Install the code base and the dependencies

git clone https://github.com/yynil/RWKVTTS
git clone https://github.com/yynil/CosyVoice

Add these two directories to the PYTHONPATH

export PYTHONPATH=$PYTHONPATH:/home/user/CosyVoice:/home/user/RWKVTTS

Install the dependencies

conda create -n rwkvtts-311 -y python=3.11
conda activate rwkvtts-311
conda install -y -c conda-forge pynini==2.1.6
sudo apt install cuda-12-6  
cd RWKVTTS
pip install -r rwkvtts_requirements.txt

Download the pretrained models from the following links: https://huggingface.co/yueyulin/rwkv-tts-base

Place the CosyVoice2-0.5B_RWKV_0.19B to local directory. Let's say /home/user/CosyVoice2-0.5B_RWKV_0.19B

Add two directories to the PYTHONPATH

The example code for inference is as follows:

def do_tts(tts_text,prompt_texts,cosyvoice):
    import logging
    for i, (prompt_audio_file, prompt_text) in enumerate(zip(prompt_audios, prompt_texts)):
        logging.info(f'Processing {prompt_text}')
        prompt_speech_16k = load_wav(prompt_audio_file, 16000)
        with torch.no_grad():
            if prompt_text is not None:
                for j, k in enumerate(cosyvoice.inference_zero_shot(tts_text,prompt_text, prompt_speech_16k, stream=False,speed=1)):
                    torchaudio.save('zero_{}_{}.wav'.format(i, j), k['tts_speech'], cosyvoice.sample_rate)
            else:
                for j, k in enumerate(cosyvoice.inference_cross_lingual(tts_text, prompt_speech_16k, stream=False,speed=1)):
                    torchaudio.save('zero_{}_{}.wav'.format(i, j), k['tts_speech'], cosyvoice.sample_rate)
        logging.info(f'Finished processing {prompt_text}')
if __name__ == '__main__':
    from cosyvoice.cli.cosyvoice import CosyVoice2
    import torch
    import sys
    # model_path = '/home/yueyulin/models/CosyVoice2-0.5B_RWKV_0.19B/'
    # device = 'cuda:0'
    print(sys.argv)
    model_path = sys.argv[1]
    device = sys.argv[2] if len(sys.argv) > 2 else 'cuda:0'
    is_flow_only = sys.argv[3]=='True' if len(sys.argv) > 3 else False
    print(f'is_flow_only: {is_flow_only}')
    cosyvoice = CosyVoice2(model_path,device=device,fp16=False,load_jit=False)
    
    from cosyvoice.utils.file_utils import load_wav
    import torchaudio
    prompt_audios = [
        '/home/yueyulin/github/RWKVTTS/zero_shot_prompt.wav',
        '/home/yueyulin/github/RWKVTTS/mine.wav',
        '/home/yueyulin/github/RWKVTTS/new.wav',
        '/home/yueyulin/github/RWKVTTS/Trump.wav',
    ]
    
    if not is_flow_only:
        prompt_texts = [
            '希望你以后做的比我还好呦。',
            '少年强则中国强。',
            '我随便说一句话，我喊开始录就开始录。',
            'numbers of Latino, African American, Asian American and native American voters.'
        ]
    else:
        prompt_texts = [
            None,
            None,
            None,
            None
        ]
    do_tts('Make America great again!',prompt_texts,cosyvoice)

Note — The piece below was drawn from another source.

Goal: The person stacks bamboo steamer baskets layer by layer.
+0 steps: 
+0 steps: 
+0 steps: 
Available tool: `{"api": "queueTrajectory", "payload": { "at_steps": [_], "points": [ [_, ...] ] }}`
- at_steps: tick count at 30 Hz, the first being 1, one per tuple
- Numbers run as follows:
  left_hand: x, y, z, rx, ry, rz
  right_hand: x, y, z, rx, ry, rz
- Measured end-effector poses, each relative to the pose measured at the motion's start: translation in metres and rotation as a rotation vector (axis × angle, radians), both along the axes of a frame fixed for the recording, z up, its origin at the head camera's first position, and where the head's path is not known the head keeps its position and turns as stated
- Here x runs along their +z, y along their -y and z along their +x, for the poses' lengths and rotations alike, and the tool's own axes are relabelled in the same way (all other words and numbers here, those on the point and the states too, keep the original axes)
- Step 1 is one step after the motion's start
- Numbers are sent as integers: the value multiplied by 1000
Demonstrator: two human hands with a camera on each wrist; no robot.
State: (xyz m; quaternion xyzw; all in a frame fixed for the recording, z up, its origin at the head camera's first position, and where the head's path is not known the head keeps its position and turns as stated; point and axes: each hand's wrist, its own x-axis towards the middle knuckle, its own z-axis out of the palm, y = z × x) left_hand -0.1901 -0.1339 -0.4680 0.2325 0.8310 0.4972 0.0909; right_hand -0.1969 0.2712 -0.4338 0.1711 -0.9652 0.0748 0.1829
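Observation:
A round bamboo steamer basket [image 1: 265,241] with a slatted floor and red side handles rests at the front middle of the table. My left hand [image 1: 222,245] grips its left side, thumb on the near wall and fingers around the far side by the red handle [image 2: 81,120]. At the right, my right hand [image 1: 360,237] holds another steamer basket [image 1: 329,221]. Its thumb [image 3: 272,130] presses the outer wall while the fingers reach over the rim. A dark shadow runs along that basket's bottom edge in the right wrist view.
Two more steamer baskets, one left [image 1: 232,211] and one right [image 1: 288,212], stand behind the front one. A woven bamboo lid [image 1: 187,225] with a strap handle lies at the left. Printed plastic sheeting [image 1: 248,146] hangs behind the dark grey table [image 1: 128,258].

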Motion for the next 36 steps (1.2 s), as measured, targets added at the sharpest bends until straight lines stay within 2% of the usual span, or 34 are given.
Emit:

If you pass the prompt_texts as None, the engine will only clone the voice flow and texture which is good to clone voice cross lingual. If you pass the correct prompt texts to the engine, the engine will try to continue to finish the audio tokens following the prompt audio you provided. This will be good to continue the audio you provided but it will be weird when you try to mix languages.

The test source code is test code.

Please change the paths to the correct paths in your system.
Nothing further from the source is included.